Using the so-called telemedical retinal image analysis and diagnosis system, patients can quickly be screened for the disease in their doctor’s office as well as other remote sites, permitting early detection and referral of the disease.
’If diabetic retinopathy is detected early, treatments can preserve vision and significantly reduce the incidence of debilitating blindness,’ said Edward Chaum, an ophthalmologist and professor of retinal diseases at the UT Health Science Center Hamilton Eye Institute in Memphis.
Chaum and ORNL’s Ken Tobin, partners in Automated Medical Diagnostics, led the team that developed the method for teaching computers to aid in the diagnosis of diabetic retinopathy and other blinding eye diseases.
In use, a digital camera first takes pictures of the retina at a primary care physician’s office or other remote clinical site.
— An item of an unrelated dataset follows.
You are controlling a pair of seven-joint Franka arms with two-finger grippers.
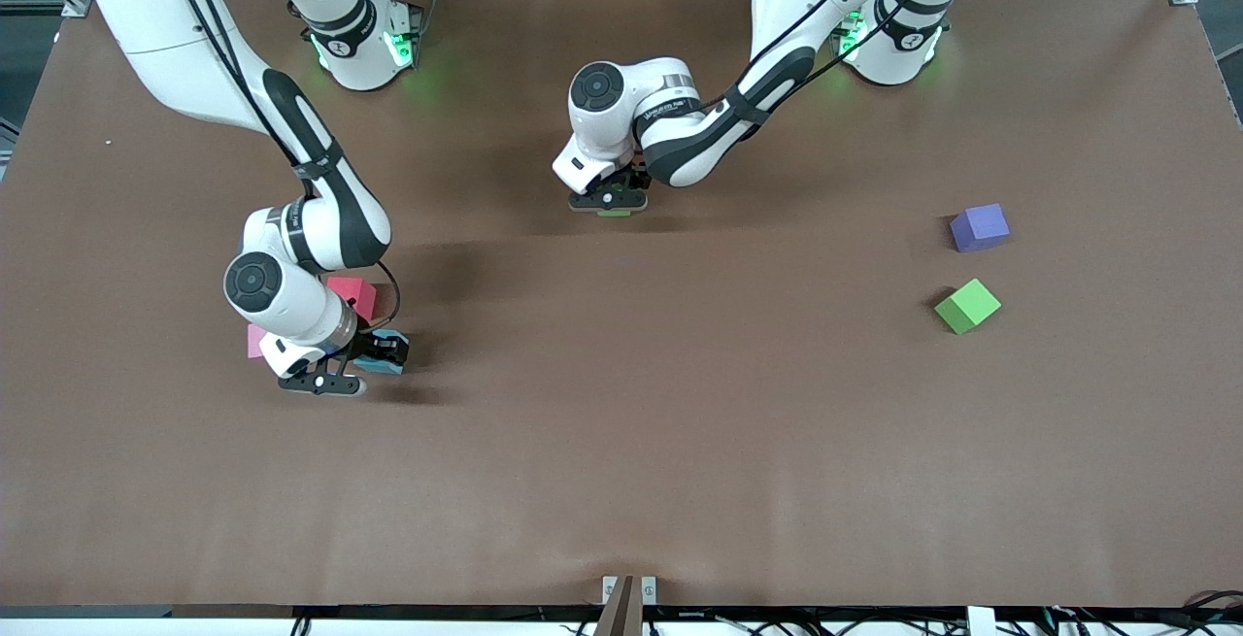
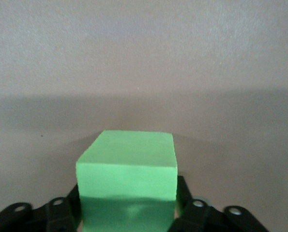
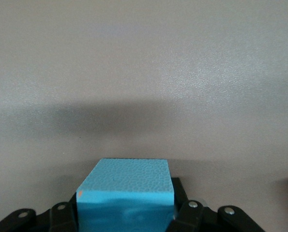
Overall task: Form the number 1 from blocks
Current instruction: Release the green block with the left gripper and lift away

The patient’s medical data and retinal images are then sent to a server and processed through a system that quickly sorts through large databases and finds visually similar images representing equivalent states of diabetic eye disease.
This allows diagnoses to be made in seconds so patients will know before they leave the doctor’s office if they have no eye disease or if they need to follow up with a retinal specialist. Conventional techniques require a patient to wait several days to receive results.
’What separates this from other methods is that we have automated the process of diagnosing retinal disease by capturing the expert knowledge of an ophthalmologist in a digital patient archive, allowing far more people to undergo screening,’ Tobin said.